13. Password-sharing remains rife
Unsurprisingly, given the number of options and the rising cost of each, many subscribers share their login credentials with friends or family. One study even puts the cost of password sharing on the streaming industry at $9.1 billion in lost potential revenue.
In 2023, Netflix introduced new rules designed to limit the practise and these didn’t seem to have any real repercussions for the company beyond a small number of initial cancellations. This differs from one generation to another, though: more than half of Gen Z and millenials said they’d cancel a service that didn’t allow them to share passwords, whereas only 25 percent of Gen X and boomers agreed.

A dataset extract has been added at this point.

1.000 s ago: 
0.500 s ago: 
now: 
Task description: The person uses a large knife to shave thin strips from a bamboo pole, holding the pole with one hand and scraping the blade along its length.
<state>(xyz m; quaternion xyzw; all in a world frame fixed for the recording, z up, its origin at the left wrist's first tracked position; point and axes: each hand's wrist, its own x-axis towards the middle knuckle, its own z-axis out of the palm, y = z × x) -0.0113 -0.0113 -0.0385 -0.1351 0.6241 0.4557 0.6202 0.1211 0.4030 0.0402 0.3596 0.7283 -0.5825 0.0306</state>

14. The COVID-19 pandemic caused a 72% decrease in top-rated Netflix content releases
Hollywood came to a grinding halt in 2020 as a result of the COVID-19 pandemic. We are just now starting to see the damage, and for Netflix’s release schedule, the damage was huge. The company has two types of content releases: TV shows and movies it produces and owns through its studios or through partners, and content it licenses from other copyright holders.
As the pandemic set in and production halted, Netflix released 72% fewer TV shows and movies with high ratings (IMDb scores of 80% or more) from its own production cycle than it did in 2019.
To note, Netflix has produced far more content than what our data shows. We included only TV shows and movies Netflix has released that earned a score of 8/10 or higher on IMDb. Since 2008, Netflix has produced 164 titles and licensed 67.
Prior to the pandemic, Netflix was rapidly increasing the number of titles it produced. Covid-19 put a halt to that in a rather dramatic fashion. To keep the flow of content going, however, Netflix instead increased the number of titles it was licensing. The company licensed and released 12 high-rated TV shows and movies in 2020, compared to 9 in 2019.
See also: How to change Netflix region
Cord-cutting predictions for 2024 and beyond
There are some interesting trends to watch going forward. Here are five key predictions on the future of cord-cutting statistics:
- Larger media organizations will begin absorbing smaller streaming platforms or offering bundles of packages. This will begin with the Max/Discovery+ merger and slowly become the norm.
- Major streaming services will continue to phase out free trials and attempt to stop password sharing for good
- “Free with ads” tiers will increase across on-demand streaming services
- The Vidgo live TV streaming service will either get purchased by a competitor or will completely shut down after failing to draw subscribers
- Apple TV+ will begin licensing content to boost its lackluster content library
- Companies will compete to create more accurate recommendation algorithms in a bid to stop users from scrolling endlessly.